In the grants to the first two major corporations in the west, the Hudson's Bay Company and the Canadian Pacific Railway Company, the federal government generally included minerals in the land grants. As settlement progressed, the federal government came to realise the value of the mineral rights, and began to reserve classes of minerals in subsequent land grants: first, just precious minerals; then reservations of coal; and finally land grants would reserve "all minerals unto the Crown." When the federal government finally transferred the natural resources to the three Prairie provinces in 1930, the provincial governments received the benefits of those mineral reservations.

Even when the land grant included minerals, as was the case with the land grants to the Canadian Pacific Railway Company and the Hudson's Bay Company, those land-holders could sell the surface rights to agricultural settlers, while retaining the mineral rights themselves. Like the federal government, the Canadian Pacific Railway Company initially sold the land with minerals to farm settlers, but then gradually came to realise the value of the minerals, and began to retain minerals, only selling the surface to settlers.

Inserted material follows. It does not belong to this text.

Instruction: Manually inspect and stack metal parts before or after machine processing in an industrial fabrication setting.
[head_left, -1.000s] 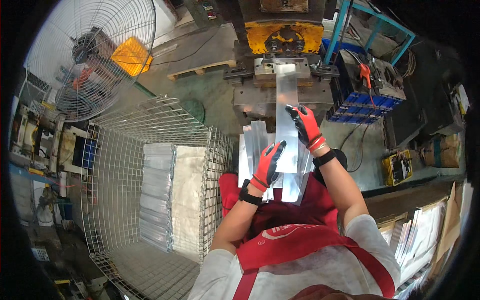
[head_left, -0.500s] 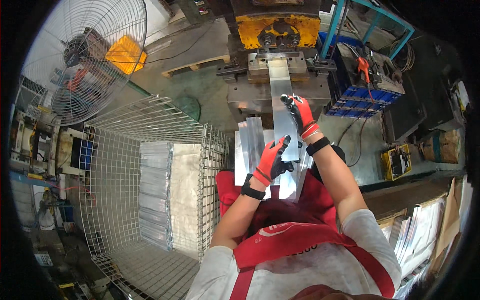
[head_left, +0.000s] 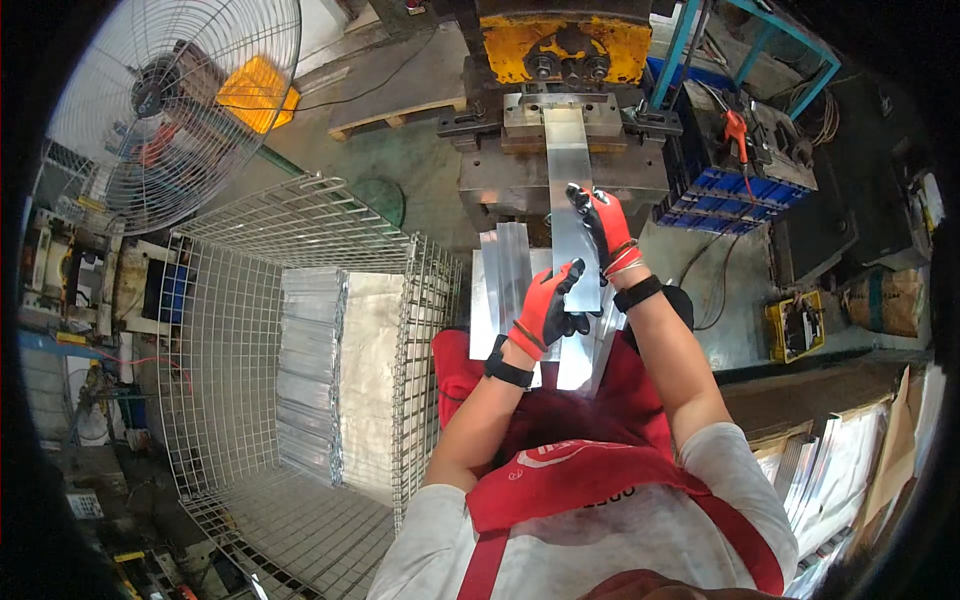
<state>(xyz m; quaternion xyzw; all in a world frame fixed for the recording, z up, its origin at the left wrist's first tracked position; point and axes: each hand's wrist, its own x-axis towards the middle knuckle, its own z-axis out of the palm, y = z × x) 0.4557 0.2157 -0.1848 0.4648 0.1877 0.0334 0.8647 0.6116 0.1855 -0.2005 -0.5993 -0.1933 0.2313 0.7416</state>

The result, particularly in western Canada, is that the Crown, corporations, First Nations, or individuals may be the owner of the mineral rights for a particular plot of land, separate from the owner of the surface rights. Careful examination of the title is therefore necessary to determine who owns the mineral rights to a particular piece of land. For example, in the leading petroleum-producing province of Alberta, 81% of the subsurface mineral rights are owned by the provincial Crown. The remaining 19% are owned by the federal Crown, individuals, or corporations.

When the ownership of the surface and the minerals are split between two different owners, the owners of the minerals cannot extract them in a way that damages the surface, for example by undercutting support of the surface. At the same time, the surface holder cannot prevent the owner of the minerals from accessing their minerals. Most provinces, such as Alberta, have passed legislation to govern these competing rights. Disputes between owners of the surface and owners of the mineral rights are adjudicated by the Land and Property Rights Tribunal.

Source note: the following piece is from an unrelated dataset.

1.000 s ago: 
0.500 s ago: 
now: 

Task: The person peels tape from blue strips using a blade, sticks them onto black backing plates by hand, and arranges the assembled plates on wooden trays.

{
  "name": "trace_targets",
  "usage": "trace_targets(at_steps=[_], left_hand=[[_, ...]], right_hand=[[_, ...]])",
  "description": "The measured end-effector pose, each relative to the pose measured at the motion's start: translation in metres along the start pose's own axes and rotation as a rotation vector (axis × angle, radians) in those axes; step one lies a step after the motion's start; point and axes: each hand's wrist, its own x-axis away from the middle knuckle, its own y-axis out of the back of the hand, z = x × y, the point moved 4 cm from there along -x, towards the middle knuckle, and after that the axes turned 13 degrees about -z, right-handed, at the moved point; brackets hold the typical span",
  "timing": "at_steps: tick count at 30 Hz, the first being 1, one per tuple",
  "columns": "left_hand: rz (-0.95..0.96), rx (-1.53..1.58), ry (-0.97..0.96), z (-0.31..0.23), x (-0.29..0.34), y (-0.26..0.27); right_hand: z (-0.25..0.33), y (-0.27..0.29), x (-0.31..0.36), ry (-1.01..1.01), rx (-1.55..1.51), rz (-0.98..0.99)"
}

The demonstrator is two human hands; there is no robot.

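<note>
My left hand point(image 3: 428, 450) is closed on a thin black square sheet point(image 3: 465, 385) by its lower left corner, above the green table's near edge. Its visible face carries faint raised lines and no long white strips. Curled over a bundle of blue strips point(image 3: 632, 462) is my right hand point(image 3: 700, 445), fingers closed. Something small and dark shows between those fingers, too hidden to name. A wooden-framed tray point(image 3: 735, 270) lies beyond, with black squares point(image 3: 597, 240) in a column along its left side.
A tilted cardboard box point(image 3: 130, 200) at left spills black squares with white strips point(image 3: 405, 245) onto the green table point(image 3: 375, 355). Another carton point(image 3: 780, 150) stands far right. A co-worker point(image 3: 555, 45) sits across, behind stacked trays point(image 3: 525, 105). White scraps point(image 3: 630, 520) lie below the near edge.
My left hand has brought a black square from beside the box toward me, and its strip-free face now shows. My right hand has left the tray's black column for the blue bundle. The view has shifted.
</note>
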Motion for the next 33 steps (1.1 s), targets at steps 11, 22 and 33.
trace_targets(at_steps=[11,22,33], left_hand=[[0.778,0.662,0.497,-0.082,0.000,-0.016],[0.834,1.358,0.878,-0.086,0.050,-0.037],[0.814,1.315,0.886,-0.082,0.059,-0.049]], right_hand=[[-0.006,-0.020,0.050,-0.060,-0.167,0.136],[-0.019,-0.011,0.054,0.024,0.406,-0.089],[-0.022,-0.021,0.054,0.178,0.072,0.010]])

== Characteristics of modern distribution ==
Land distribution in Canada is characterized by predominant public (Crown) ownership, limited but economically significant private ownership, growing recognition of Indigenous land rights, and extensive government regulation of land use. Private land ownership is increasingly characterized by the growing role of non-local and investor-driven ownership. Land is being acquired by corporations, investment funds, and other large-scale or absentee owners, reflecting broader processes of financialization. This shift contributes to rising land concentration and a restructuring of land tenure towards more land consolidation.

Canadian property law developed within the historical context of settler colonialism and remains the subject of legal and scholarly debate.
Indigenous legal traditions and relationships to land differ from conventional Western property models, making land ownership in Canada an evolving legal, political, and geographical issue.

== Recent trends ==
As Canada became increasingly urbanized during the twentieth century, a growing proportion of the population lived in cities rather than on agricultural or rural land. Although homeownership increased from the early 1990s to 2011, a substantial and growing share of homeowners lived in condominiums and other forms of multi-unit housing rather than detached houses on individually owned lots. In 1981, less than 4% of owner households owned condominiums. By 2001, this proportion had more than doubled to 9%, and by 2006, it had reached 10.9%.

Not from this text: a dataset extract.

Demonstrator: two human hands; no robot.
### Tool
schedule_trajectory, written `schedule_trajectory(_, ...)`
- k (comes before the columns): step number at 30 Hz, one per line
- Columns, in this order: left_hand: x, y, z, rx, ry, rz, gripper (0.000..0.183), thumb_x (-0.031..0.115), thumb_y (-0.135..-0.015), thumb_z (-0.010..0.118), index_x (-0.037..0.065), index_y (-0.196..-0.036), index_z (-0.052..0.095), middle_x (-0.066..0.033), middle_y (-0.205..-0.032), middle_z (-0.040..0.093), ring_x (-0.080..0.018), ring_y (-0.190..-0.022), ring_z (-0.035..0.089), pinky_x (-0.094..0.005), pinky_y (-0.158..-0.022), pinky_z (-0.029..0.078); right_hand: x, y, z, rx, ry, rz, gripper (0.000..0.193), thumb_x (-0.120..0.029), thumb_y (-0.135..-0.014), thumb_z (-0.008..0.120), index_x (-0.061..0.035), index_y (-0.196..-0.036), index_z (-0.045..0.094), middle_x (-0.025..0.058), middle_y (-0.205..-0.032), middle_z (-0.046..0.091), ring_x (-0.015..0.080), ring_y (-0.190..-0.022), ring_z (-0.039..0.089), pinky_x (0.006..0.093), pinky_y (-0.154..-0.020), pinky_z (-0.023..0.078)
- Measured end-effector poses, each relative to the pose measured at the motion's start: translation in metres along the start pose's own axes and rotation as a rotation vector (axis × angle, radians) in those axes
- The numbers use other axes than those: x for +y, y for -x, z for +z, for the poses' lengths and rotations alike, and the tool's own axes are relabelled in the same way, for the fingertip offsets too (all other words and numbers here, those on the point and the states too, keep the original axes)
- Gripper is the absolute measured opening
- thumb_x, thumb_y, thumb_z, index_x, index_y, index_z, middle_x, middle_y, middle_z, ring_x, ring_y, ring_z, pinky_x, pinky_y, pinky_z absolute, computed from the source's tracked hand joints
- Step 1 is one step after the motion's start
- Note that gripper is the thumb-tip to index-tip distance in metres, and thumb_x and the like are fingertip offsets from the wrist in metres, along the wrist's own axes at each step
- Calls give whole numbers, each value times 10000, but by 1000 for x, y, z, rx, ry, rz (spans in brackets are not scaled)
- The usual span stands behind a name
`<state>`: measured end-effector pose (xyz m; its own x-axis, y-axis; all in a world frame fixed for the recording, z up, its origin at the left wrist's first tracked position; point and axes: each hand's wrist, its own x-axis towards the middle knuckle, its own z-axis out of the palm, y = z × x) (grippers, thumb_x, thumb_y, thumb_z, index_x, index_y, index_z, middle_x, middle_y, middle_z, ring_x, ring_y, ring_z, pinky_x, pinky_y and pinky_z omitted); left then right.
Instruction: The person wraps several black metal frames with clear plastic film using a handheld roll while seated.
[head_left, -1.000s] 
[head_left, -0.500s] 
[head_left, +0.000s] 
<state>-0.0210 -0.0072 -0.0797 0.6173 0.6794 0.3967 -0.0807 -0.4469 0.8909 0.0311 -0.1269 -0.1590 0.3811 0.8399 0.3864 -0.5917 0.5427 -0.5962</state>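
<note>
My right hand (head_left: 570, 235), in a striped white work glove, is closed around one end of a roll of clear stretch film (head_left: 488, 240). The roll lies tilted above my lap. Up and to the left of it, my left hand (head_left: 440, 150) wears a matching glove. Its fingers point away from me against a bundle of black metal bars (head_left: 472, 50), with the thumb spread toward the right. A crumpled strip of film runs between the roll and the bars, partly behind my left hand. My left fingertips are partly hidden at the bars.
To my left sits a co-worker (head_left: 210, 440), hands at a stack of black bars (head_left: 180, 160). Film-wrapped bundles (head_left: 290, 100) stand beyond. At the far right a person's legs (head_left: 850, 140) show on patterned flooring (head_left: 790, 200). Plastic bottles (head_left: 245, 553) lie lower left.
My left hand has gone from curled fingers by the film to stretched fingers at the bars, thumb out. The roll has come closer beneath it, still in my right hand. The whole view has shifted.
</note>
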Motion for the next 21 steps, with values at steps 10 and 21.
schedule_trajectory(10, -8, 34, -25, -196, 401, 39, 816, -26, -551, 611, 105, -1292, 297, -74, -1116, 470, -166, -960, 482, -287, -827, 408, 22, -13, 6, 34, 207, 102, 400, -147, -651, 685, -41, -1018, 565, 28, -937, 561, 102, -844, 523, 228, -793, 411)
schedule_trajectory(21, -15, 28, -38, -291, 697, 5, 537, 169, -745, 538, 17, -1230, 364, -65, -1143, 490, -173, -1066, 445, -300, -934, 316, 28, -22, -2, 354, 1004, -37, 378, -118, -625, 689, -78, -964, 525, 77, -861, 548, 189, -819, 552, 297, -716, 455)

In rural areas, Canadian agriculture has undergone long-term consolidation, resulting in fewer but larger corporate farming operations.
More recently, rising farmland values and the increasing financialization of agriculture, where farmland is treated as an investment asset by institutional and private investors as well as a productive resource, have contributed to higher barriers to farm ownership and an increase in leased farmland in some regions.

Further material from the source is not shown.